Her life exemplifies the suffering and sacrifice of the Vietnamese in the 20th century. She lost five of her eight children, the first two in a meningitis epidemic for which there were no drugs. Her eldest son died at the Battle of Dien Bien Phu in 1954, which was decisive in driving the French out of Indochina. Her next son, Khang, was killed shortly afterwards in the liberation of Hanoi. Her husband, a doctor in Ho Chi Minh’s resistance, was killed evacuating the wounded from Hanoi. She had no idea then that America was ‘the next enemy’. Her youngest, Luong, was killed by the Americans in 1967. A few years ago she went to Cu Chi where Luong died and erected a dinh, a shrine, and prayed for him and the others, and wore their medals.

I FIRST met Thien Thi Tao in Saigon shortly after the end of the war, and I never forgot her words when she heard that it was all over. “My heart flies,” she said.

Then, at the age of 28, she walked with a limp. She had spent most of her youth in torture centres run by the South Vietnamese secret police, a terror organisation established, trained and run by teams from the CIA and Michigan State University. (According to Amnesty International, more than half the world’s known political prisoners in the early 1960s were incarcerated by the South Vietnamese regime.) Tao was 17 when she was first arrested. She was cycling home from school and taken to a villa run by the secret police. She was accused of being a communist and a member of the National Liberation Front. “I was neither,” she said. “Like most students I hated the regime, especially for bringing a foreign army to Vietnam. It is true I co-operated with the NLF and was prepared to fight for them. We all respected them. The police demanded NLF names; when I refused I was strung upside down and electrocuted, and my head was held in a bucket of water. Then I was sent to Cong Son Island and put in what they called the tiger cages. You couldn’t stand up in them, and, anyway, my legs were shackled; and every day they threw quicklime down on me. They had a place there that was full of cow and pig excrement, and for no reason they’d put you in it and leave you. This place was known as the coffin.”

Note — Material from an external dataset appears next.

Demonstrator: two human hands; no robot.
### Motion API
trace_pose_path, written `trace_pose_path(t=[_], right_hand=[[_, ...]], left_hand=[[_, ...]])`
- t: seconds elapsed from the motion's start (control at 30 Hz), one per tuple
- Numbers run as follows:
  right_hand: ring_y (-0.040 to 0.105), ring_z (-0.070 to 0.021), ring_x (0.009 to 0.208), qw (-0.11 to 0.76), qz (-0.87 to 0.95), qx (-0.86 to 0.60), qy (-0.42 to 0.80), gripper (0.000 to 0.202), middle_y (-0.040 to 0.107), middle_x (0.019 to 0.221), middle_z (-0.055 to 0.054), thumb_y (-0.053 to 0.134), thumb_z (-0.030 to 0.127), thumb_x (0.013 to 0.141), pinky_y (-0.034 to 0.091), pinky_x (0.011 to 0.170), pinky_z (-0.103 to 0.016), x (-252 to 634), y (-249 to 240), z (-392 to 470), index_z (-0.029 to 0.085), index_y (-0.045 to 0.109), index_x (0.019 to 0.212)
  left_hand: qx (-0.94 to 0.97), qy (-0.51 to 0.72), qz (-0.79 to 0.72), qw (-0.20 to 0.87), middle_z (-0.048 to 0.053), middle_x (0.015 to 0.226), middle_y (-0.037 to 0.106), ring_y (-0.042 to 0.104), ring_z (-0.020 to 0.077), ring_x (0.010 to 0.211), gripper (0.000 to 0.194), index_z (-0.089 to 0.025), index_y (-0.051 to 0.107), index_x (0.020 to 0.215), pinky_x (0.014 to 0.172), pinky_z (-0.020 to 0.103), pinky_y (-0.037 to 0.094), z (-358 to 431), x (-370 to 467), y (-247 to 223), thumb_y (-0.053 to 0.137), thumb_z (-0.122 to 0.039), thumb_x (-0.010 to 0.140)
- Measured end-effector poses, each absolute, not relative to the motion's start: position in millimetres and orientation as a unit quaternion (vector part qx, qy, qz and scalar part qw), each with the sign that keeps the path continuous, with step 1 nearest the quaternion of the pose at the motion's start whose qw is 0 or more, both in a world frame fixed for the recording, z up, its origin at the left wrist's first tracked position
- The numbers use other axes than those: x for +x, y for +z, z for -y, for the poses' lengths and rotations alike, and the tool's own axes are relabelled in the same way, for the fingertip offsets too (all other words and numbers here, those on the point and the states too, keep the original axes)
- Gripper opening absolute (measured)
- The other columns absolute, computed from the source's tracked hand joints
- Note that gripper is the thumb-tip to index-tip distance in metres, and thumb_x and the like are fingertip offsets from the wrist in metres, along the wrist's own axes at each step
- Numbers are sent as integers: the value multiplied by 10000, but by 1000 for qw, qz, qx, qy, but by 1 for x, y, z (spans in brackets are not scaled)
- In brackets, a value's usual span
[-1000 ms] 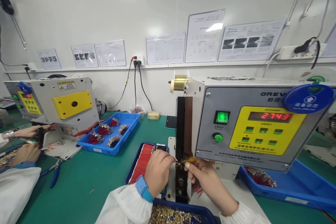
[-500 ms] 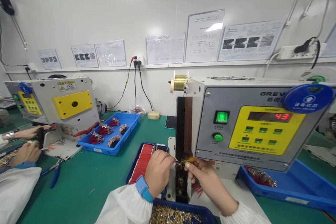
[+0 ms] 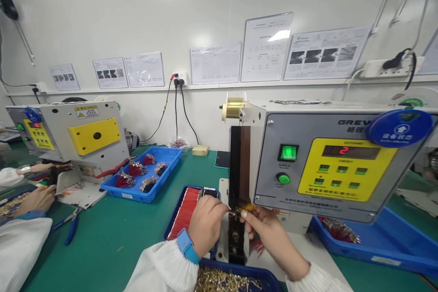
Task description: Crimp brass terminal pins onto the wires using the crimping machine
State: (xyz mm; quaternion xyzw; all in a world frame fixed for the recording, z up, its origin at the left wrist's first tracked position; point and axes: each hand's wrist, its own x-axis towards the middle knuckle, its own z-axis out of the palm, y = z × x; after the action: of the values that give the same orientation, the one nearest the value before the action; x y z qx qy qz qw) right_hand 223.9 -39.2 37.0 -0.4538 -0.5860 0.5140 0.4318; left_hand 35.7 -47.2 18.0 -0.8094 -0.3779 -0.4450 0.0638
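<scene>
at the black column (image 3: 234, 159), the left hand (image 3: 207, 219) still pinches a thin red wire (image 3: 230, 211); the right hand's (image 3: 262, 226) hold is unclear; fewer digits light the counter display (image 3: 351, 152), the step apparently unchanged.

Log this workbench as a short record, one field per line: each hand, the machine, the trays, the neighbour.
Left hand: fingers pinched on what looks like a thin red wire, in front of the black post
Right hand: thumb beside that wire; anything gripped is too small to tell
Machine: green switch lit, display showing a red 2
Near tray: gold-coloured metal pieces
Tray beside left hand: red strips
Neighbour: co-worker's hands at another machine
</scene>
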Motion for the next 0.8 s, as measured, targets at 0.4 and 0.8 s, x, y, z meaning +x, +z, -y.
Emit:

Seven years ago, Tao married the NLF cadre who had courted her for 20 years. They lost touch during the war, thinking the other was dead. “Anyway, I couldn’t be sure about him; he was a communist,” she said dryly. “As a child I was told to run away from communists!” Four years ago she almost died during pregnancy; her kidneys had been damaged by the years of torture. Her son, Huynh, was born premature with a blood disorder; and Tao was told he had a “one per cent chance”. When I met her the other day on a bustling Saigon street, outside a nursery school, she was dropping off a lad unusually well-built for a four-year-old. “His name means golden spring,” she said.

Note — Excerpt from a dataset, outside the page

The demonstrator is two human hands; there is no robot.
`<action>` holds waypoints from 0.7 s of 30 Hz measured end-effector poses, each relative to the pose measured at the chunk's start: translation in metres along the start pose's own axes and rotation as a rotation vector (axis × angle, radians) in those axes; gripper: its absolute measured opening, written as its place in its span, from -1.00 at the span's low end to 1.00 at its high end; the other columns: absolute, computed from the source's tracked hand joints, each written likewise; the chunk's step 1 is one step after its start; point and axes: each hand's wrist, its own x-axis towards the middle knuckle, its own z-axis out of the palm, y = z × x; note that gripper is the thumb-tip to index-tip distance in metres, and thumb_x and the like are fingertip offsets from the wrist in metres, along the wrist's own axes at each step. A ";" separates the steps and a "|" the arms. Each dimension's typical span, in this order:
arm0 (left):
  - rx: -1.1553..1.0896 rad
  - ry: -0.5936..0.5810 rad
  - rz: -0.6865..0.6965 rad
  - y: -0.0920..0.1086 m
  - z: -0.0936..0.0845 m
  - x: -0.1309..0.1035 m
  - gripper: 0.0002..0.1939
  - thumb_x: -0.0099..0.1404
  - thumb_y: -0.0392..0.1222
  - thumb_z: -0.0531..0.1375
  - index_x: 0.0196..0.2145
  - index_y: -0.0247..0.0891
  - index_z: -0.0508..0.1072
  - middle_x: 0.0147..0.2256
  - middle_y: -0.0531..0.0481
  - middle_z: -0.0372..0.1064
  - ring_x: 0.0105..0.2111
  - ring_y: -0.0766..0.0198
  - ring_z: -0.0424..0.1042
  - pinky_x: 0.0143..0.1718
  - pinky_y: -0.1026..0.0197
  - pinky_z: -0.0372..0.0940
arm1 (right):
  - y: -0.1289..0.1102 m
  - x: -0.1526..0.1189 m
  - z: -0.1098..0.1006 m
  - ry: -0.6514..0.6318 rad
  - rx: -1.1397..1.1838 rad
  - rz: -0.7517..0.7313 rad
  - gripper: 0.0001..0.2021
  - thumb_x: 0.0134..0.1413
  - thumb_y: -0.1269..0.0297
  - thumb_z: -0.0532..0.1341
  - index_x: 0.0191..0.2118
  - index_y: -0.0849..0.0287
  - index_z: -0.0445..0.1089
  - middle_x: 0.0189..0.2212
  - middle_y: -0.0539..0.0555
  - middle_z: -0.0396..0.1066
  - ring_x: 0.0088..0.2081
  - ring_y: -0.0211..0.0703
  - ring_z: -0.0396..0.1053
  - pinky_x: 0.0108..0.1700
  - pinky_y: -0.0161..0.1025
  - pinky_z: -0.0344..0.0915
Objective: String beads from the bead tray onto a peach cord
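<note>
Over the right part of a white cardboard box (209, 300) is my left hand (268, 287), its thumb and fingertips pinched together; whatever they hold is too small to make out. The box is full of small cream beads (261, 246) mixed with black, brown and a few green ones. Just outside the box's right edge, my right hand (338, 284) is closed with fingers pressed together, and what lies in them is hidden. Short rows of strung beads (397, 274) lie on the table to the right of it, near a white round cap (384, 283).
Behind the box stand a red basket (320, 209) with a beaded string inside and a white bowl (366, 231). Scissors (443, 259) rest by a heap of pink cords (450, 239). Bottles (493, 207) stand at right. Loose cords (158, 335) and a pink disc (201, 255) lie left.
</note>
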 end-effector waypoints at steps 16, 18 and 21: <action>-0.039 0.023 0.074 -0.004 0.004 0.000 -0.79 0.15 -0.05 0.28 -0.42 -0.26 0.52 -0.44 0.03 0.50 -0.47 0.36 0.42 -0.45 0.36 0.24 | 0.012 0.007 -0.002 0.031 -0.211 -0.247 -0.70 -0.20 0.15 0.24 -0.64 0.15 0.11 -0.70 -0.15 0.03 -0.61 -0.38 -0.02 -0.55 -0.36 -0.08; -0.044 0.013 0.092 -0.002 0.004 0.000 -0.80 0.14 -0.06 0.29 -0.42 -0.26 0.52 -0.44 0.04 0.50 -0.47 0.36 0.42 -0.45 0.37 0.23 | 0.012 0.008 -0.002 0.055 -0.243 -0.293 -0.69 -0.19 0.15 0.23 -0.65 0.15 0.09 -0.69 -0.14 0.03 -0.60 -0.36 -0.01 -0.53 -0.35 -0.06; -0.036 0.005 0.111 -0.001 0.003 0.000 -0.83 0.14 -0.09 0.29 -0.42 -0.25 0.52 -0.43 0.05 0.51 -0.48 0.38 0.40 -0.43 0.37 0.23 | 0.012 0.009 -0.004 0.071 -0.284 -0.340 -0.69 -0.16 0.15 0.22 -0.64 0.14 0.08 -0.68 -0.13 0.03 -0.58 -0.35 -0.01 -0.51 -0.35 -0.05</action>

Perhaps five million people died during the Vietnam war, the great majority of them civilians. My own introduction to the war against civilians was at the hospital at Can Tho in the Mekong Delta in 1967. American aircraft had been attacking VC strongholds nearby. This meant villages. “I guess he’s around 10 years old,” said the young American doctor, a volunteer. Before us was a child whose nose and chin had merged, whose eyes apparently could not close and whose skin, once brown, was now red and black and papery, like frayed cloth. I touched him, or her, and the skin stuck to my fingers. “Beats me how these kids live through all that shit out there,” said the doctor. “This one’s been burned with Napalm B. That’s the stuff made from benzene, polystyrene and gasoline. It sticks to the body and is impossible to get off, and either burns the victim to death or suffocates him by using up all the oxygen.” I went back to My Lai, the hamlet where Lieutenant William Calley’s ‘Charlie Company’ massacred more than 200 old men, women and children on March 18, 1968. It took them four hours to kill everyone, and that included a break for lunch which they ate within a few yards of a pile of fresh corpses, mostly women and infants. (There was one American casualty, a sergeant who shot himself in the foot).

I was here in 1974 and people were still afraid to talk to anyone resembling Calley and his murderers. What I had not realised at the time was that the Americans had declared most of Quang Ngai province a ‘free fire zone’ and that 70 per cent of the villages had been razed. When it was My Lai’s turn civilians were being killed at a rate of 50,000 a year. This was known as ‘collateral damage’.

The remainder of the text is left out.